It was past noon when they stepped ashore again, and Ned announced that he was hungry and wanted something to eat.

"You shall have it, my son," said his father.

"And suppose we go to the New England Cabin for it," suggested Grandma Elsie.

They did so and were served with an excellent repast, handsome young Puritan ladies in colonial costumes acting as waitresses.

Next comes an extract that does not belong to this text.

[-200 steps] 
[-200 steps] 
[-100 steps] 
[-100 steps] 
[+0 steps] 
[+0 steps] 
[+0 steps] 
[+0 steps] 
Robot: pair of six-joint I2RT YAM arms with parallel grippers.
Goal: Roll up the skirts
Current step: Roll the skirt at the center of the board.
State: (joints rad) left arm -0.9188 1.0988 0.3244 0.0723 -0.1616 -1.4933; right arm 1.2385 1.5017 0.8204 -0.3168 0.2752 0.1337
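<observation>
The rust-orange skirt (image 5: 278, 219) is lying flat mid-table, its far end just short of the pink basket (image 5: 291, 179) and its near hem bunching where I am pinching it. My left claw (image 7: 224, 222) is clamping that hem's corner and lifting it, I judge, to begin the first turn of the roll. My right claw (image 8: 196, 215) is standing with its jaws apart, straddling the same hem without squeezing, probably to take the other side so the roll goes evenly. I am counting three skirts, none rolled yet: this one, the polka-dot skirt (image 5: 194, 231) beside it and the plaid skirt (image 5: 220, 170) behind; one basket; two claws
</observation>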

After satisfying their appetites they visited the other room of the cabin, which was fitted up as the living room of a family of the olden time. It had log walls, bare rafters overhead, a tall old-fashioned clock in a corner, a canoe cradle, a great spinning-wheel on which the ladies, dressed like the women of the olden times, spun yarn, and gourds used for drinking vessels. Some of the ladies were knitting socks, some carding wool, while they talked together, after the fashion of the good, industrious dames of the olden time they represented.

Our friends, especially the young girls, were greatly interested and amused.

"Suppose we visit some of the State buildings now," said Mrs. Dinsmore, as they left the cabin.

"Pennsylvania's in particular, my dear?" returned her husband. "Well, it is a grand old State; we could hardly do better than to show to these little great-grandchildren the famous old bell that proclaimed liberty to this land and all its inhabitants."

"So I think," she said. "Do not you agree with us, captain?"

"I do, indeed," he replied; "my older ones have seen the bell, but I want to show it to Elsie and Ned."